> GOAL OF THE EXERCISE
Where does the string "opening" occur in the entries below? Copy every line where it does.

> SOURCE DATA
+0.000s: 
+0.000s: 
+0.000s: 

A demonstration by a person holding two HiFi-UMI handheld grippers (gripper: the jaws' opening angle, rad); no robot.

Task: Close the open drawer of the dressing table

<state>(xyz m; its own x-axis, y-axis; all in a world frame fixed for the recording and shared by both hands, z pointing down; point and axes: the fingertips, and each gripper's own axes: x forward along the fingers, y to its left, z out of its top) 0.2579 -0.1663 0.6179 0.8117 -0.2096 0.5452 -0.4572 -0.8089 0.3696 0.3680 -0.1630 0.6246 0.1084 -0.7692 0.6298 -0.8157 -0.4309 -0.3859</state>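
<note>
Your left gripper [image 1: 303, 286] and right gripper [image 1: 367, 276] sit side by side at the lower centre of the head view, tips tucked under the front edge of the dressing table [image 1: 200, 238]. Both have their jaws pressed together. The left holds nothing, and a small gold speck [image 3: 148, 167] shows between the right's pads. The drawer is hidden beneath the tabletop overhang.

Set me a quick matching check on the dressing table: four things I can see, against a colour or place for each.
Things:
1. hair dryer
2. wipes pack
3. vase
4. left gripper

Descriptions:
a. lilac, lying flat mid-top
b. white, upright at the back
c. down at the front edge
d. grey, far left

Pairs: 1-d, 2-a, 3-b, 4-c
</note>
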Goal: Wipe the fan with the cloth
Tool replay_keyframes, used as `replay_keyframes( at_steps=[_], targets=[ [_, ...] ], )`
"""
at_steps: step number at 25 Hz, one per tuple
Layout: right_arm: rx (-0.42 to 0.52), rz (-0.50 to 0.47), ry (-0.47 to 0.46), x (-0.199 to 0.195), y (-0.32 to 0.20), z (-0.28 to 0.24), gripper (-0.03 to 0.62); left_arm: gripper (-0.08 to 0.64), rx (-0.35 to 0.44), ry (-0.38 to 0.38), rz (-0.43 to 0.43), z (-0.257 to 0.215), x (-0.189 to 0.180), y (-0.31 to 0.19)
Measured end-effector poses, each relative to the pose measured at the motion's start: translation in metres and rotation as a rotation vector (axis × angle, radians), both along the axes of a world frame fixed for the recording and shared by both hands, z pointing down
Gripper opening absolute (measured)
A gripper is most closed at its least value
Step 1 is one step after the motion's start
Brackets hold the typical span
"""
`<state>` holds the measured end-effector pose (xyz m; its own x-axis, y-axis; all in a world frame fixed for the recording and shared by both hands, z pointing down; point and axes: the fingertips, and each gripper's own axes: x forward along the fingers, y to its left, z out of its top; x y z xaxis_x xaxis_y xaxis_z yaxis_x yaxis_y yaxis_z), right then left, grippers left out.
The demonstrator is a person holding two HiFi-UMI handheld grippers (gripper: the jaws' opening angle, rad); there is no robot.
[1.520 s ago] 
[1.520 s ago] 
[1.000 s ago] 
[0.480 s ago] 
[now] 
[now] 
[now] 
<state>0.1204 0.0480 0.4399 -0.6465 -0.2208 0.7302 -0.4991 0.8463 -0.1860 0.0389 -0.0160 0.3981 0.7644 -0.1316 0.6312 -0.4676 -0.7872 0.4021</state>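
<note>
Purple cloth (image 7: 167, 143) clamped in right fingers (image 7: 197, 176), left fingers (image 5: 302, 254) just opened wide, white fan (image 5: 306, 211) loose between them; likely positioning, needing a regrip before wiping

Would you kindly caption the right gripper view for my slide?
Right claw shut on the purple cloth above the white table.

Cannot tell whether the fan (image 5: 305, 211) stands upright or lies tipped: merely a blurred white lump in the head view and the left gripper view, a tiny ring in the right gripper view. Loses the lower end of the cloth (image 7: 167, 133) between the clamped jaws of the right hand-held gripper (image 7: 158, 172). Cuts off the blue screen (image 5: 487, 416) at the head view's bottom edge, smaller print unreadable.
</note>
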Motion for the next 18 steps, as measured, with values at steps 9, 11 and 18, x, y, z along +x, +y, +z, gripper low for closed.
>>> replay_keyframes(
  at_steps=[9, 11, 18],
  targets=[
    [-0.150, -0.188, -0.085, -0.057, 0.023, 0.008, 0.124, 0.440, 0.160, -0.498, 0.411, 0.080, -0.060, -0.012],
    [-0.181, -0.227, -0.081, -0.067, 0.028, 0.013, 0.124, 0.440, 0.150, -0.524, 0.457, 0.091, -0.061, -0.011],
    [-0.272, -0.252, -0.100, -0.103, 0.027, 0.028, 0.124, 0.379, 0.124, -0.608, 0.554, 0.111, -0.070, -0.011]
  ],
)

> ANSWER FOR THIS EXERCISE
A demonstration by a person holding two HiFi-UMI handheld grippers (gripper: the jaws' opening angle, rad); no robot.
Gripper opening absolute (measured)
The demonstrator is a person holding two HiFi-UMI handheld grippers (gripper: the jaws' opening angle, rad); there is no robot.

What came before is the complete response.